EXERCISE DIRECTIONS – All of the data should be restated word for word, with the pictures omitted.

──────────────────────────────

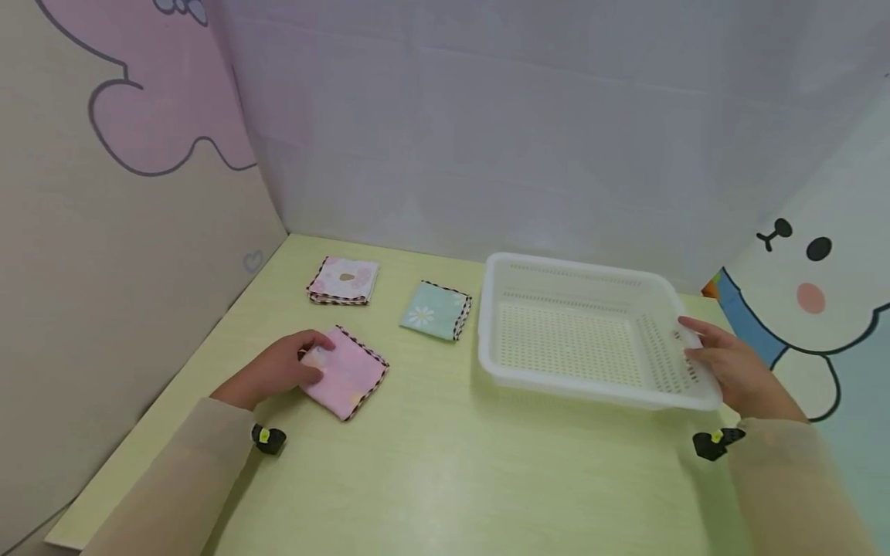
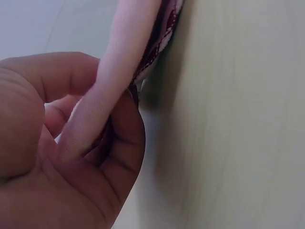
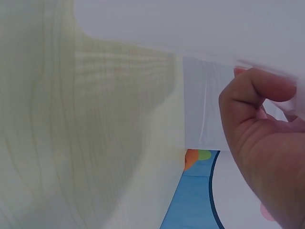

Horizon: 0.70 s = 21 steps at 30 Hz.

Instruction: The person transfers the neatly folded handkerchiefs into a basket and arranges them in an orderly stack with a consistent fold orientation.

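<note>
My left hand [image 1: 283, 367] grips the left corner of a folded pink cloth [image 1: 351, 373] with a checked edge. In the left wrist view the folded cloth [image 2: 114, 62] lies between thumb and curled fingers, held over the table. My right hand [image 1: 740, 367] pinches the right rim of a white perforated plastic basket [image 1: 570, 340]; nothing lies in it. The right wrist view shows the fingers hooked at the basket's rim, with the basket's pale side [image 3: 157, 24] above the table and a shadow beneath.
A folded white-and-pink cloth [image 1: 345, 279] lies at the back left of the pale table [image 1: 445, 463]. Nearer the basket is a folded mint-green cloth [image 1: 436, 310] with a daisy print. A grey-white curtain [image 1: 487, 139] hangs behind, and printed panels stand at both sides.
</note>
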### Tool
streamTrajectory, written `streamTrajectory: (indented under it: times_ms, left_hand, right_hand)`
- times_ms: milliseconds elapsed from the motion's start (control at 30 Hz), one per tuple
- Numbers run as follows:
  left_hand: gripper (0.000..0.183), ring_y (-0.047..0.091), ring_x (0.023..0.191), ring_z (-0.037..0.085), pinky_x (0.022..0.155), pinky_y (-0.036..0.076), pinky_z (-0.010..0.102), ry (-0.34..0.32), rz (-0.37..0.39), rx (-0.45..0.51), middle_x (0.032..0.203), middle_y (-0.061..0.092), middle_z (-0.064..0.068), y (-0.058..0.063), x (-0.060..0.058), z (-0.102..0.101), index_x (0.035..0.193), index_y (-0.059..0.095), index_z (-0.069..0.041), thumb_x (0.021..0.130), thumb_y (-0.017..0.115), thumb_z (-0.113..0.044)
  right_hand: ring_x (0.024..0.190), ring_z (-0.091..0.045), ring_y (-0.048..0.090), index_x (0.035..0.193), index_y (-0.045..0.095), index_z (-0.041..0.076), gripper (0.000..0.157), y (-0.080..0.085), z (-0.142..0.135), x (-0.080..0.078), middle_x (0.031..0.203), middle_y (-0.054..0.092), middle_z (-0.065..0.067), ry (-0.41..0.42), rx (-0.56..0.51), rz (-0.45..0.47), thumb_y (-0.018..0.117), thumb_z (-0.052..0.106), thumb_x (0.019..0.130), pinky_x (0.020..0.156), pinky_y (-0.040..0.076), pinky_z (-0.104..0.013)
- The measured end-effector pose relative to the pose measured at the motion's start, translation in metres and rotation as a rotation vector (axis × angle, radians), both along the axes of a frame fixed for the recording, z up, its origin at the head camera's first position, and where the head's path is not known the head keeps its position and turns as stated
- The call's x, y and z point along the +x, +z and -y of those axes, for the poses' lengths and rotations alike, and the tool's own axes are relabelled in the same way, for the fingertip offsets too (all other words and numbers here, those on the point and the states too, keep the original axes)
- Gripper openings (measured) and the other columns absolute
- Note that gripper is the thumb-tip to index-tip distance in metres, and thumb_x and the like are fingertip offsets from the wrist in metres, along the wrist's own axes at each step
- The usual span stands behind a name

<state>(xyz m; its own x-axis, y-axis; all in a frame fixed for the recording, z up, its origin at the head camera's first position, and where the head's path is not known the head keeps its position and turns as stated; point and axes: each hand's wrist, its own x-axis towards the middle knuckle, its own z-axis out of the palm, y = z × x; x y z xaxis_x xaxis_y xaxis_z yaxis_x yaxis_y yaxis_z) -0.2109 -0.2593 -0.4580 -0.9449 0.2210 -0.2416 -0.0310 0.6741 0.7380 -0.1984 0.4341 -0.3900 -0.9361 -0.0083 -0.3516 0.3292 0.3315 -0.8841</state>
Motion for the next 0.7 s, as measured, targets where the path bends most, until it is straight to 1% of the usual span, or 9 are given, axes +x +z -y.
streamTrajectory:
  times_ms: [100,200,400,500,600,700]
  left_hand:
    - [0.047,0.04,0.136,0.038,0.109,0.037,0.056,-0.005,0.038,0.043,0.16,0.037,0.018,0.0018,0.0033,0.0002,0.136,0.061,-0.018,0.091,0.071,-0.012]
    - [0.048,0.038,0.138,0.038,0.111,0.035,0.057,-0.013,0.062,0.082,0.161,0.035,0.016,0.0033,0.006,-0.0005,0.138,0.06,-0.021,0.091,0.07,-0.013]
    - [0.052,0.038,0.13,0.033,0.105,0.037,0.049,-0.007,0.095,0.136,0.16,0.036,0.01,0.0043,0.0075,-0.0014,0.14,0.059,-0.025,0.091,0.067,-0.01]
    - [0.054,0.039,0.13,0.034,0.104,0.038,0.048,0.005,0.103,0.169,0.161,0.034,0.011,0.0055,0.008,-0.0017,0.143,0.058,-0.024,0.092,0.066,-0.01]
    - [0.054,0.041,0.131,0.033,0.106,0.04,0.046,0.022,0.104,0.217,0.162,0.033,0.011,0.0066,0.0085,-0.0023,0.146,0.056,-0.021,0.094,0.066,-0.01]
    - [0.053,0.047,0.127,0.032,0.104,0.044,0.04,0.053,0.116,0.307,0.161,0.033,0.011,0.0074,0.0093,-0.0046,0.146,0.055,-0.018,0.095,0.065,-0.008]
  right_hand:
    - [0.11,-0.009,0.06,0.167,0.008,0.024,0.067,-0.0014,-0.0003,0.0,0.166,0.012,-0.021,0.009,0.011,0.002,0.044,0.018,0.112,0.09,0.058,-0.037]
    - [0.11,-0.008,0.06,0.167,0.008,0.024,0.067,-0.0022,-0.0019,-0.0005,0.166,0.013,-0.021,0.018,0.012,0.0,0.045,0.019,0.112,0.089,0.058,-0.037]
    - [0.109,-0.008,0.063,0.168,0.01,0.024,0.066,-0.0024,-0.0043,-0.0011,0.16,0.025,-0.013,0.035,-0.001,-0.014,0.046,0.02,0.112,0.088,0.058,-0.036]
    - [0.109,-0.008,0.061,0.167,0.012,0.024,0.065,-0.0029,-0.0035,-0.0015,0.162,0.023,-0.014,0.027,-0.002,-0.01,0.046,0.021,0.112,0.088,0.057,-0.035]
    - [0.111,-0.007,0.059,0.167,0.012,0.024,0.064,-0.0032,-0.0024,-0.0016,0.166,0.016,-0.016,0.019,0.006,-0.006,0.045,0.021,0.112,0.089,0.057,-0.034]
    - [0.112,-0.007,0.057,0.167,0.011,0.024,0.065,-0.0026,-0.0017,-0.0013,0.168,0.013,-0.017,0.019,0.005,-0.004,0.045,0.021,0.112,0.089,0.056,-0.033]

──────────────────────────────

EXERCISE RESPONSE –
Horizon: 0.70 s = 21 steps at 30 Hz.

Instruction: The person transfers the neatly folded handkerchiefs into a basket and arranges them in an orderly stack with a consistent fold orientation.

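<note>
My left hand [image 1: 283, 367] grips the left corner of a folded pink cloth [image 1: 351, 373] with a checked edge. In the left wrist view the folded cloth [image 2: 114, 62] lies between thumb and curled fingers, held over the table. My right hand [image 1: 740, 367] pinches the right rim of a white perforated plastic basket [image 1: 570, 340]; nothing lies in it. The right wrist view shows the fingers hooked at the basket's rim, with the basket's pale side [image 3: 157, 24] above the table and a shadow beneath.
A folded white-and-pink cloth [image 1: 345, 279] lies at the back left of the pale table [image 1: 445, 463]. Nearer the basket is a folded mint-green cloth [image 1: 436, 310] with a daisy print. A grey-white curtain [image 1: 487, 139] hangs behind, and printed panels stand at both sides.
</note>
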### Tool
streamTrajectory, written `streamTrajectory: (indented under it: times_ms, left_hand, right_hand)`
- times_ms: milliseconds elapsed from the motion's start (control at 30 Hz), one per tuple
- Numbers run as follows:
  left_hand: gripper (0.000..0.183), ring_y (-0.047..0.091), ring_x (0.023..0.191), ring_z (-0.037..0.085), pinky_x (0.022..0.155), pinky_y (-0.036..0.076), pinky_z (-0.010..0.102), ry (-0.34..0.32), rz (-0.37..0.39), rx (-0.45..0.51), middle_x (0.032..0.203), middle_y (-0.061..0.092), middle_z (-0.064..0.068), y (-0.058..0.063), x (-0.060..0.058), z (-0.102..0.101), index_x (0.035..0.193), index_y (-0.059..0.095), index_z (-0.069..0.041), thumb_x (0.021..0.130), thumb_y (-0.017..0.115), thumb_z (-0.113..0.044)
  right_hand: ring_x (0.024..0.190), ring_z (-0.091..0.045), ring_y (-0.048..0.090), index_x (0.035..0.193), index_y (-0.045..0.095), index_z (-0.041..0.076), gripper (0.000..0.157), y (-0.080..0.085), z (-0.142..0.135), x (-0.080..0.078), middle_x (0.031..0.203), middle_y (-0.054..0.092), middle_z (-0.065..0.067), ry (-0.41..0.42), rx (-0.56..0.51), rz (-0.45..0.47), thumb_y (-0.018..0.117), thumb_z (-0.052..0.106), thumb_x (0.019..0.130), pinky_x (0.020..0.156), pinky_y (-0.040..0.076), pinky_z (-0.104..0.013)
- The measured end-effector pose relative to the pose measured at the motion's start, translation in metres and rotation as a rotation vector (axis × angle, radians), both along the axes of a frame fixed for the recording, z up, its origin at the head camera's first position, and where the head's path is not known the head keeps its position and turns as stated
- The call's x, y and z point along the +x, +z and -y of those axes, for the poses' lengths and rotations alike, and the tool's own axes are relabelled in the same way, for the fingertip offsets too (all other words and numbers here, those on the point and the states too, keep the original axes)
- Gripper openings (measured) and the other columns absolute
- Note that gripper is the thumb-tip to index-tip distance in metres, and thumb_x and the like are fingertip offsets from the wrist in metres, along the wrist's own axes at each step
- The usual span stands behind a name

<state>(xyz m; its own x-axis, y-axis; all in a frame fixed for the recording, z up, its origin at the head camera's first position, and where the head's path is not known the head keeps its position and turns as stated; point and axes: each hand's wrist, its own x-axis towards the middle knuckle, its own z-axis out of the palm, y = z × x; x y z xaxis_x xaxis_y xaxis_z yaxis_x yaxis_y yaxis_z) -0.2109 -0.2593 -0.4580 -0.9449 0.2210 -0.2416 -0.0310 0.6741 0.7380 -0.1984 0.4341 -0.3900 -0.9361 -0.0083 -0.3516 0.3292 0.3315 -0.8841</state>
Motion for the next 0.7 s, as measured, targets where the path bends most, until it is straight to 1% of the usual span, or 9 are given, axes +x +z -y.
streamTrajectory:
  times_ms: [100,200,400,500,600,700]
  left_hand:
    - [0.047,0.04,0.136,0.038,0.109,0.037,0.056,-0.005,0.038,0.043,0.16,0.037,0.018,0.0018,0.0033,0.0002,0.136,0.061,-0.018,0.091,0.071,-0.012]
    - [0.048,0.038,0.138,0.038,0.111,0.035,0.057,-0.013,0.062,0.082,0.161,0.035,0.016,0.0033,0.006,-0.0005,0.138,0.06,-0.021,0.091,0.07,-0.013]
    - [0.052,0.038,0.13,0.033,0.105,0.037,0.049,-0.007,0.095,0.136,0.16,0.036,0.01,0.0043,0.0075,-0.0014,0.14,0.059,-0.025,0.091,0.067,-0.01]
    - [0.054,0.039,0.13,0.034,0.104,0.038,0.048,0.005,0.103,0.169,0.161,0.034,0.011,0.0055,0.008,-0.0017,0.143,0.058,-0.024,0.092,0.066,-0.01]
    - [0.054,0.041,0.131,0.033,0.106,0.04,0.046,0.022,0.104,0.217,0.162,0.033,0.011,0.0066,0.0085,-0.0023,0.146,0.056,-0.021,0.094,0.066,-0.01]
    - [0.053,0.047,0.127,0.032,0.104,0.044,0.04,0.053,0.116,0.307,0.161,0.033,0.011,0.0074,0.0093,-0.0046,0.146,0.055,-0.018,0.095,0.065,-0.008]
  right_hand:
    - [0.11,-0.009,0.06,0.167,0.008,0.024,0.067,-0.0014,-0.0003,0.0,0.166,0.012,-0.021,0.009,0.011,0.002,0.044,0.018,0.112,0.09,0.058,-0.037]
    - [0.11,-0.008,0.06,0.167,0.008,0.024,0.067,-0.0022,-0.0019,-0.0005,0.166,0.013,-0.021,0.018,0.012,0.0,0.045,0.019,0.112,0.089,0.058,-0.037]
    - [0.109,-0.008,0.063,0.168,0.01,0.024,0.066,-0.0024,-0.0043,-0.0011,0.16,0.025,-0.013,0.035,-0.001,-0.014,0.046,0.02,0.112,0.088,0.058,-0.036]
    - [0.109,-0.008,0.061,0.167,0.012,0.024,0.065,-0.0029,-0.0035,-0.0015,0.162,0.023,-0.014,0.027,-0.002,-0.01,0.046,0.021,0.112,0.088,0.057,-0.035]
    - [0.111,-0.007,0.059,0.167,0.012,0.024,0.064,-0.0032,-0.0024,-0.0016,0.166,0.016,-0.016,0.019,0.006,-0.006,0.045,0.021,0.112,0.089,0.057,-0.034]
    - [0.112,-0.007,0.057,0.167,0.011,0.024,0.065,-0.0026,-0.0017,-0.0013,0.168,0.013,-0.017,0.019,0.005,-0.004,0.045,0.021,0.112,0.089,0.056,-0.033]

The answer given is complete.